Memperkuat sistem peradilan perdata

Tulisan ini tak berpretensi melemahkan penegakan hukum, termasuk di ranah pidana. Penulis juga tak bermaksud menegasikan hak warga melaporkan tindakan yang nyatanya memenuhi rumusan delik.

Dibentuknya sistem peradilan pidana toh untuk menegakkan tertib hukum sekaligus melindungi masyarakat hukum (Remmelink, 2003). Sistem pemasyarakatan—terlepas dari berbagai masalahnya seperti overkapasitas lapas—berfungsi melakukan modifikasi, intervensi, dan memulihkan konflik di masyarakat (Sulhin, 2010). Tulisan ini lebih untuk mendorong pengambil kebijakan—pimpinan MA, presiden, dan lainnya—segera memperkuat sistem peradilan perdata yang masih kurang digunakan.

Jumlah gugatan perdata yang ditangani semua PN di Indonesia masih minim dibandingkan populasi pelaku usaha, apalagi jumlah penduduk Indonesia (Kadafi, 2016). Jumlah itu pun relatif stagnan selama beberapa tahun (MA, 2016, 2017, 2018). Padahal, di sisi lain pemerintah sedang menggeliatkan ekonomi di mana peradilan perdata seharusnya jadi tumpuan penyelesaian setiap potensi sengketa yang muncul dari sana.

Karena itu, berbagai persepsi negatif tentang sistem peradilan perdata harus dikikis habis. Untuk itu, MA pernah memperkenalkan mekanisme penyelesaian gugatan sederhana pada 2015 meski hanya bagi sengketa perdata di bawah Rp 200 juta. Mekanisme yang lebih sederhana itu ternyata disambut antusias. Jumlah pengguna meningkat puluhan kali lipat sejak awal diterapkan (MA, 2018).

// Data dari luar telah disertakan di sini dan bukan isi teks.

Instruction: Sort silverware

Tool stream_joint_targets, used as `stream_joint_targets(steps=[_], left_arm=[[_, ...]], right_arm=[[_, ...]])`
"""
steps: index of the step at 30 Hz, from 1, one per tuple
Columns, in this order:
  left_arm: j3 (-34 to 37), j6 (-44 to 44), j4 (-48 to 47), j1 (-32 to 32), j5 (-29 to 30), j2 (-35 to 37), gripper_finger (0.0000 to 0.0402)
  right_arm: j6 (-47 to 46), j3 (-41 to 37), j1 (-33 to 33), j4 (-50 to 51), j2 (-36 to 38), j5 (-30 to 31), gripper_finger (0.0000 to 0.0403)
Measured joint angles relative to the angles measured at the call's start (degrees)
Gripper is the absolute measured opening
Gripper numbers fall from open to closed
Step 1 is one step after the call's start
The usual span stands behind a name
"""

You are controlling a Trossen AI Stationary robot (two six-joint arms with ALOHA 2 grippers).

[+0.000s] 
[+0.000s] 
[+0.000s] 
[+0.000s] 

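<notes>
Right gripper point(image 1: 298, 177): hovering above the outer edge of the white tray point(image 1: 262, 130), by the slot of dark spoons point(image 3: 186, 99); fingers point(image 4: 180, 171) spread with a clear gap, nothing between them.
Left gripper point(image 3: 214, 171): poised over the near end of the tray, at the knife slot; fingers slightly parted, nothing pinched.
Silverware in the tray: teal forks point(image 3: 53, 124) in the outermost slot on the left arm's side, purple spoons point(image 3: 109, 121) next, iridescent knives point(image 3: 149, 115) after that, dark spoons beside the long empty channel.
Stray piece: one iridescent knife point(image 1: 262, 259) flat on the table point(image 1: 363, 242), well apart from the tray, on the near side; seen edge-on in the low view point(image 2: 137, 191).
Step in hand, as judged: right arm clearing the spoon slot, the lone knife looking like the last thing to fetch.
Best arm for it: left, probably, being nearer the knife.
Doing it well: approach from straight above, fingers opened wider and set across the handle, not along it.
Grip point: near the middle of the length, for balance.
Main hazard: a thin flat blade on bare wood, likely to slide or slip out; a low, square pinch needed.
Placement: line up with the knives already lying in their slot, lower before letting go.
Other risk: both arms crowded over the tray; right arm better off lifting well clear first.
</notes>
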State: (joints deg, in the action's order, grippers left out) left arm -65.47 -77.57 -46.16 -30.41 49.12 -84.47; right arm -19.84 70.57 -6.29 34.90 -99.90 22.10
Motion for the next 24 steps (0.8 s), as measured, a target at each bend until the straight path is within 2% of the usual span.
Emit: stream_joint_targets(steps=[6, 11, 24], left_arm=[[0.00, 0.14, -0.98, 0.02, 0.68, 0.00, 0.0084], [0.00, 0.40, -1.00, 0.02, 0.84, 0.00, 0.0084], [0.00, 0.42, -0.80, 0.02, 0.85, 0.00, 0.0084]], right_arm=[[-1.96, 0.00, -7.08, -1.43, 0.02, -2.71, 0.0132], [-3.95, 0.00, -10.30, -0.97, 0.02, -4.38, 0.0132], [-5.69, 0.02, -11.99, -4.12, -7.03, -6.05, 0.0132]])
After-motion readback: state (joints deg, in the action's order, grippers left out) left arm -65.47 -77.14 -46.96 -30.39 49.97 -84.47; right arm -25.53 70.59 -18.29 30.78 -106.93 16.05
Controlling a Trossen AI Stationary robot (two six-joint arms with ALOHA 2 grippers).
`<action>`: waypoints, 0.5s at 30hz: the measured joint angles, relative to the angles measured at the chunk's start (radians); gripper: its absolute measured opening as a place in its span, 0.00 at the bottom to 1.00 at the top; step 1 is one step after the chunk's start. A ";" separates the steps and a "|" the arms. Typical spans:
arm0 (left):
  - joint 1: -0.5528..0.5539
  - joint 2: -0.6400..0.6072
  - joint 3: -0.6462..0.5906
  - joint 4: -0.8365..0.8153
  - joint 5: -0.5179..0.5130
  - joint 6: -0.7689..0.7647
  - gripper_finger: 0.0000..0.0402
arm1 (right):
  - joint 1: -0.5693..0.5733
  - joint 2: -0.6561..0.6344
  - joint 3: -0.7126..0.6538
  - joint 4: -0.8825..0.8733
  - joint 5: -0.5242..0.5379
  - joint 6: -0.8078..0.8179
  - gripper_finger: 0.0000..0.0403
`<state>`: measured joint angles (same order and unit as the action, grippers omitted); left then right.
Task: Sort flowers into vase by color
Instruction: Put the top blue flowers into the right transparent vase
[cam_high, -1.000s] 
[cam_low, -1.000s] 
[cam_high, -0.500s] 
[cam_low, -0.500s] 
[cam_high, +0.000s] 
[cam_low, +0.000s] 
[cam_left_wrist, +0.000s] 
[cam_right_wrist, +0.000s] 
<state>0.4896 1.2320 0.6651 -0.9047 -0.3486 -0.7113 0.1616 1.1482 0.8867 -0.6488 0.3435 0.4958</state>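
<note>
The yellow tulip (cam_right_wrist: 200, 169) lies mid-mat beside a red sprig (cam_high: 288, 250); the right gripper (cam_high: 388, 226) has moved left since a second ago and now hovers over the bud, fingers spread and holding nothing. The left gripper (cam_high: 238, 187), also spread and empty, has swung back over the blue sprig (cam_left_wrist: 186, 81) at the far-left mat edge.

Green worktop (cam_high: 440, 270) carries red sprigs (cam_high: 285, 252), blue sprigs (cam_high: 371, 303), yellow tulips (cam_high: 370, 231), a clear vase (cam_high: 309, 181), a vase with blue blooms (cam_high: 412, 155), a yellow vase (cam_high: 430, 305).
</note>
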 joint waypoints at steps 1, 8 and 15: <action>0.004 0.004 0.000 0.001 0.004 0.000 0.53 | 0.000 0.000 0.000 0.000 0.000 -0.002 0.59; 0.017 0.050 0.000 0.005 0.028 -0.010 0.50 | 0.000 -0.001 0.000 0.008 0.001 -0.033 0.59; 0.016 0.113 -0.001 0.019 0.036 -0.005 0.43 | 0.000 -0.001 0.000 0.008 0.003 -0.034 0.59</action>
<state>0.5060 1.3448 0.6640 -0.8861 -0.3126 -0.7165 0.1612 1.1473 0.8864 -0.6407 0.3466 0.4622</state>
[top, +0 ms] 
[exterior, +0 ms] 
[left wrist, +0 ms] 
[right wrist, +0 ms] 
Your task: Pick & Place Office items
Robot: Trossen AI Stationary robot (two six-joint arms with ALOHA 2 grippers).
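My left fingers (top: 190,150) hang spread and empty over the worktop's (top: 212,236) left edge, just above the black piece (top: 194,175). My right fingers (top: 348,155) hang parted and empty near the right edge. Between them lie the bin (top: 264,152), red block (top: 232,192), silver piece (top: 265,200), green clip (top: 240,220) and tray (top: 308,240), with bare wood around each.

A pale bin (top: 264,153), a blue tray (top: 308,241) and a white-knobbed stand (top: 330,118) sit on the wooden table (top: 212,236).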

Namun, publik butuh kerja lebih keras pengambil kebijakan dalam meyakinkan bahwa berperkara perdata itu bisa cepat, sederhana, berbiaya ringan, berdaya guna, dan bersih.

Jika sistem peradilan perdata berfungsi baik, tanpa harus membatasi penegakan hukum pidana yang sejatinya memang upaya terakhir (ultimum remedium), pendekatan kriminalisasi sangat mungkin ditinggalkan. Sebab, peradilan perdata dan putusannya bisa diandalkan warga dalam memulihkan hakhak hukumnya sambil memaksa pihak berseberangan memenuhi kewajiban perdatanya.